顎が開かない(19歳 男性 大学生)

★来院時の症状★

1ヶ月前くらいから左の顎がコキコキいっていた。
昨朝起きたら左の顎関節がつっかかったような感じで開きにくい。
口が開かないので普通に食事ができなくて困っている。
開ける時の痛みは無し。

★初見と分析★

首肩こりは感じないということでしたが、首は筋肉の緊張が激しく、顎の部分の咬筋(噛み締めの筋肉)も硬くなっており、歯ぎしりが激しかったのではないかと推測します。
施術前、口の開け幅は2cm、開けた時の痛みはありませんでした。

★施術内容★

初回は筋肉の緊張が激しい上半身の深層筋を緩め、フェイシャルテクニックで顔全体と咬筋を緩めました。
咬筋はかなり硬くなっていたので、施術中の痛みが無いように徐々に緩めました。
施術後、口の開け幅は4cmまで広がりました。

4日後に2回目の来院をされましたが、口の開け幅は2.5cmくらいに戻ってしまっていました。
ただ、前よりは開くので食べるのは少し楽になったようです。
2回目の施術内容も初回と同じで、上半身と咬筋を中心に緩めました。
施術後、口の開け幅は3.5cmまで広がりました。
口を開けることがストレッチになるのですが、可動域以上に開けるのが不安なようで、動かさないことが悪循環になっていたため、顎のマッサージとストレッチを指導しました。

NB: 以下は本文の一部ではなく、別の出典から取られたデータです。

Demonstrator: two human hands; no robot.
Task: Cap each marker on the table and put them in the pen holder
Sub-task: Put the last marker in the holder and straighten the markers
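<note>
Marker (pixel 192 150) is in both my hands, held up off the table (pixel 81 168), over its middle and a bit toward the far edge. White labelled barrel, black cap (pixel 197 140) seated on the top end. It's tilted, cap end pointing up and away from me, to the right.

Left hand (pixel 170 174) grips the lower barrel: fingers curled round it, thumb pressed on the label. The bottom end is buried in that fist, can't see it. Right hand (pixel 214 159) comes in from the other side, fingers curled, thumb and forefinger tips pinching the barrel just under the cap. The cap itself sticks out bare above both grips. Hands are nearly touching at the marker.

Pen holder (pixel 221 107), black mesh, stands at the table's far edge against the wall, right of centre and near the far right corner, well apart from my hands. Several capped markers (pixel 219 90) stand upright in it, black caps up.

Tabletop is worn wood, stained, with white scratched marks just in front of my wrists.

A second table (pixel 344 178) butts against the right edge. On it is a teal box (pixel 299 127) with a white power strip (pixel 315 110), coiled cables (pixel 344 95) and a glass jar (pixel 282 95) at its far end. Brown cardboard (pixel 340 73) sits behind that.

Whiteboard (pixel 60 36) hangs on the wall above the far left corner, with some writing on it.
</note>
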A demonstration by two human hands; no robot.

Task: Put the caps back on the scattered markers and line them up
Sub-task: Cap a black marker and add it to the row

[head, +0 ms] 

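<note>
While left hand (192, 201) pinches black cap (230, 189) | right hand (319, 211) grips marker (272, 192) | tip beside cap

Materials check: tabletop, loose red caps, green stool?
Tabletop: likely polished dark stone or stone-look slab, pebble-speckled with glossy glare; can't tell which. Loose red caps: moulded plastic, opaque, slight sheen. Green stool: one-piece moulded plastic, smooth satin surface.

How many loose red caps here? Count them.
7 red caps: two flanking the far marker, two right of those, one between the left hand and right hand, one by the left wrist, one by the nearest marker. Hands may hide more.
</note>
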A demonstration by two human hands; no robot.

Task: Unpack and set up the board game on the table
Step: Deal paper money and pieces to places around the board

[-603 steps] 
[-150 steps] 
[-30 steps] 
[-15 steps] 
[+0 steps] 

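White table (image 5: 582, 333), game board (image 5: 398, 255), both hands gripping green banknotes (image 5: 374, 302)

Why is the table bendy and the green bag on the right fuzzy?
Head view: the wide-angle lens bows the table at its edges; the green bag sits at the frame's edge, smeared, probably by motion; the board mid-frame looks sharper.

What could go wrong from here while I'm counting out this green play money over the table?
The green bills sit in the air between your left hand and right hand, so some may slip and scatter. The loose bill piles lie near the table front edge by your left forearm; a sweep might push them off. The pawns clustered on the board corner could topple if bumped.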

3回目に来院された時は、口の開け幅は3cm、ご本人も指が3本入るようになったと喜んでおられました。
今回も咬筋を中心に緩め、施術後、口の開け幅は4.5cmまで広がりました。
顎のマッサージとストレッチは継続してもらっています。

★評価・コメント★

顎関節症の場合は顎の痛みがあることが多いですが、今回は痛みはほとんどありませんでした。
ただ、口が開かないため普通の食事ができず、生活に支障が出ていました。
施術をした時点では結果が出ても、普段の生活で負担がかかり少し症状が戻ってしまうことはよくあります。
今回はセルフケアとしての顎のマッサージやストレッチも効果が出て良かったです。